City Council Criticizes Watershed Chief and Reed Team for Pay Raises

The Atlanta City Council Monday reprimanded the city’s embattled Watershed chief and members of Mayor Kasim Reed’s team over hefty raises awarded to five Watershed managers.

Watershed Commissioner Jo Ann Macrina said legislation approved in 2012 gave her broad authority to adjust salaries to help attract and retain workers.

“Part of the reason we are losing good people is we can’t pay them the salaries they are getting elsewhere,” said Macrina.

Councilwoman Felicia Moore said she was unaware Macrina had such authority. She suggested vague language in the 2012 legislation had been “used and abused” and demanded Macrina produce hard evidence justifying the five-figure raises.

Macrina: “We have a long table that we used for our analysis as well as information from other utilities and…”

Moore: “I want to see all of it. How about that? I don’t want to see a recreation in one sheet. I want to see all of it.”

Mayor Reed has already reversed the pay raises, which came to light last week.

City code requires the full Council approve raises above 10 percent. All of the Watershed raises, which ranged from $15,000 to $25,000, passed that threshold but Council wasn’t involved.

Reed staffer Katrina Taylor-Parks denied any code violation. She cited the 2012 legislation. 

“It was a legal action,” said Taylor-Parks. “Was it the proper timing? Was it the right judgment at the time? I think that’s in question and the answer is no.”

Friday, Reed’s office said the raises were legal because they were salary adjustments and not based on performance. At no point was the 2012 legislation mentioned.

Councilwoman Natalyn Archibong, chair of the city utilities committee, criticized the administration’s response.

“It’s disappointing to have a story continue to change. To hear one thing Friday and hear another thing today,” said Archibong.

Meanwhile, Human Resources Commissioner and Reed appointee Yvonne Cowser Yancy, who signed off on the pay raises in January, batted back claims Watershed is getting special treatment on salary issues over police and other departments.

“It’s not because there aren’t issues in other departments.

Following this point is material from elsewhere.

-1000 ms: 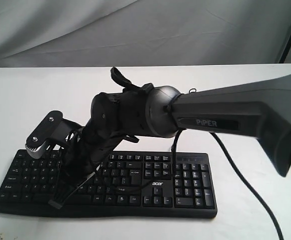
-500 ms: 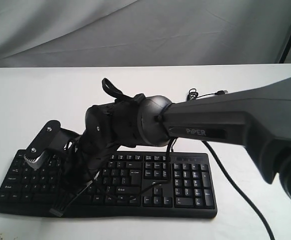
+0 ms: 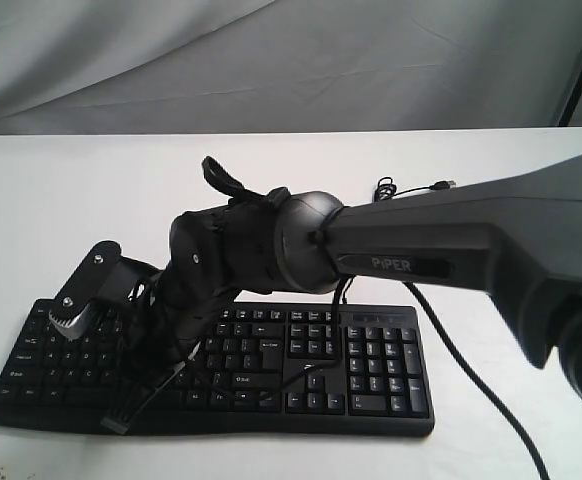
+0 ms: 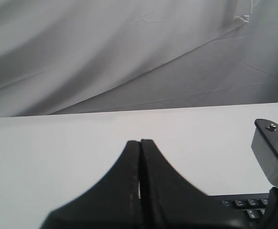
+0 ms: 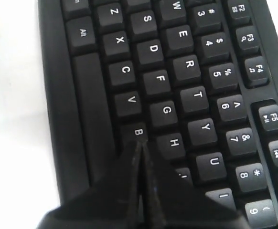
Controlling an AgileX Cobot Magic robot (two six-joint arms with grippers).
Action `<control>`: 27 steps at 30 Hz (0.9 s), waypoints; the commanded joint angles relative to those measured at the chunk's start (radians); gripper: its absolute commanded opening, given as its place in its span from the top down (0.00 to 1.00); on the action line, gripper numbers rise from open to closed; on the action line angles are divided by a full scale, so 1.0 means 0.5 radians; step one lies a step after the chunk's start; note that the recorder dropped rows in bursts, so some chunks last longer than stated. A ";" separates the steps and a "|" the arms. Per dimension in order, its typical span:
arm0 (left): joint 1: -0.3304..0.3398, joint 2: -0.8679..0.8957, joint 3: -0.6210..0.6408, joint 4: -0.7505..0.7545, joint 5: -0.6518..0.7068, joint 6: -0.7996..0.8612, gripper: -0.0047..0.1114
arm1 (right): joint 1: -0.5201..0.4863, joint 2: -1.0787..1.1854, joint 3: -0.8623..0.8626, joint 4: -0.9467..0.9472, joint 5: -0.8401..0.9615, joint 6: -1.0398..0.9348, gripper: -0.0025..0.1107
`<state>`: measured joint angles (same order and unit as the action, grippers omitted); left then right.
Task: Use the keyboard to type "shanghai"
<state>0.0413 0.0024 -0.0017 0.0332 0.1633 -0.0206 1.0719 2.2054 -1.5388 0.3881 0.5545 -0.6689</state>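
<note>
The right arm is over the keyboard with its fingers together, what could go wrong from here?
The right gripper has its fingers shut, with the tip at the edge of the B key, close beside the H key; a press could hit the wrong key or both. A thin black cable loops over the keyboard and might snag or press keys.

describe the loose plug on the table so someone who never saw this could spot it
Find the white table and the black keyboard at its near edge. Look behind the big grey arm marked PiPER: a thin black cable coils there and ends in a small plug. It is the only small thing lying on the bare tabletop back there.
</note>
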 commanded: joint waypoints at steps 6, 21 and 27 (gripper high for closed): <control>-0.013 -0.005 0.003 -0.014 -0.019 -0.004 0.96 | 0.000 0.002 -0.010 -0.046 -0.022 0.006 0.98; -0.013 -0.005 0.003 -0.014 -0.019 -0.004 0.96 | 0.000 0.041 -0.010 -0.038 -0.061 -0.005 0.98; -0.013 -0.005 0.003 -0.014 -0.019 -0.004 0.96 | 0.000 0.050 -0.010 -0.024 -0.048 -0.005 0.98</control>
<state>0.0413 0.0024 -0.0017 0.0332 0.1633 -0.0206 1.0719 2.2246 -1.5388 0.3712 0.5314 -0.6660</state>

It’s because the conversation started in that particular place and we were able to move legislation forward at that particular time,” said Yancy.

The episode comes as Watershed is being investigated for mismanagement and security lapses resulting in hundreds of thousands of dollars in lost and stolen equipment.

Reed, speaking earlier in the day, dismissed calls for Macrina’s removal, saying “you have to look at the totality of someone’s performance.”

“While there have been a number of challenges in the Watershed Department, she is also the leader that helped secure the longest extension of a water and sewer consent decree in the United States of America so everybody can’t look at just what is going on right now,” said Reed.

He plans to hold off on further action until an ongoing review of the department is completed. No word yet on when that will be.